Nuovo attacco hacker alla Wada, è il terzo in una settimana

L’Agenzia Mondiale Antidoping (Wada) ha rilasciato in data 16 settembre un altro rapporto in cui conferma l’ennesimo cyber-attacco da parte di hacker russi al database di gestione dell’amministrazione antidoping (Adams) dell’organizzazione. È il terzo attacco in una settimana, dopo quelli di martedì e mercoledì scorso.

Tsar Team (Apt28), il gruppo di hacker incriminato meglio noto come ‘Fancy Bear’, dopo essere riuscito ad accedere illegalmente al database Wada, ha diffuso in rete le informazioni confidenziali degli atleti che hanno partecipato a Rio 2016, inclusi i loro referti medici.

I documenti che sono stati diffusi pubblicamente contengono anche delle esenzioni (TUEs) per alcuni atleti, per poter usare dei farmaci vietati dalle regole dell’antidoping mondiale. Nel documento del 16 settembre sono state rese pubbliche le informazioni private di 11 atleti, «tre per l’Australia, uno per la Danimarca, due tedeschi, uno per la Spagna e quattro del Regno Unito, dagli sport della boxe, ciclismo, canottaggio, tiro, nuoto e tennis».

Il 13 settembre la Wada aveva già confermato per la prima volta l’attacco, che aveva diffuso le informazioni private di atleti anche famosi come Venus e Serena Williams.
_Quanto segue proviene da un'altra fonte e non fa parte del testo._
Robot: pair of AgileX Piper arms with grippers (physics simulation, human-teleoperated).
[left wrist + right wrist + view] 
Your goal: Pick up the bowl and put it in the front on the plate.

Il 14 settembre il secondo rapporto Wada parla di violazione delle cartelle mediche di 25 atleti, «dieci degli Stati Uniti, cinque della Germania, cinque della Gran Bretagna, uno della Repubblica Ceca, uno della Danimarca, uno della Polonia, uno della Romania, e uno della Russia», per un totale di 40 atleti.

La Wada, va ricordato, è la stessa organizzazione che prima delle Olimpiadi di Rio aveva svelato lo scandalo del ‘doping di Stato’ russo, invitando quindi la Iaaf e il Cio a squalificare la Russia da Rio 2016. «Date le terribili controversie sul doping all’interno del mondo dello sport russo e l’esclusione della Russia dalle Olimpiadi di Rio per questa stessa ragione, è facile credere che gli stessi operatori russi che sono stati utilizzati in passato per minare le istituzioni democratiche siano stati a loro volta utilizzati per irrompere nel sistema Wada e cercare di trovare delle manovre sporche», ha riferito a Technewsworld Mark Graff, il Ceo di Tellagraff, che avanza dunque l’ipotesi di una rivalsa da parte della Russia.

Ma la Wada ha voluto cogliere l’occasione per chiarire, dopo che le stesse sorelle Williams si erano difese schierandosi dalla parte dello «sport pulito», che molti atleti hanno alcuni disturbi o condizioni fisiche che li costringono a dover assumere dei farmaci che possono comparire tra le sostanza proibite della Wada. In questi casi particolari questi atleti possono ottenere un’esenzione per continuare a usare questi farmaci (Tue), ma questi permessi in genere vengono rilasciati dopo scrupolosi e attenti controlli. E soprattutto dopo una procedura definita dallo Standard Internazionale per l’Utilizzo di Esenzioni Terapeutiche, supervisionata da medici specializzati. La Wada ha aggiunto: «è molto triste che le esenzioni degli atleti siano discusse pubblicamente in base a informazioni mediche riservate e parziali. Gli atleti non sono tenuti a giustificare pubblicamente le loro esenzioni mediche».

L’Agenzia Mondiale Antidoping ha condannato gli attacchi e sta aprendo un’indagine assieme alle autorità; nel frattempo verranno adottate le misure di sicurezza necessarie per risolvere questo problema di vulnerabilità. «Questi attacchi stanno avvenendo sulla scia di quelli dei primi di agosto quando è stata ottenuta illegalmente la password di Yuliya Stepanova per Adams, che ha consentito all’hacker di accedere al suo account su Adams. La Stepanova è stata l’informatrice chiave della Commissione indipendente della Wada, che ha esposto il caso del doping diffuso nell’atletica russa».

Secondo la Wada gli Hacker, per portare avanti gli attacchi che hanno permesso di accedere alle password e alle informazioni riservate degli atleti, avrebbero utilizzato l’inganno dello ‘spear pishing‘, ovvero una truffa che agisce via e-mail e che mira a individui specifici o organizzazioni: l’e-mail arriva da un contatto all’apparenza conosciuto, quindi in forma mascherata e ingannevole, e invita il malcapitato a cliccare su un link che lo indirizzerà a un sito contagiato da malware; da qui l’hacker può avere accesso a tutti i contenuti sensibili degli account online o del computer, procedendo ad azioni come furto di dati, di proprietà intellettuale, di numeri di carte di credito e non solo.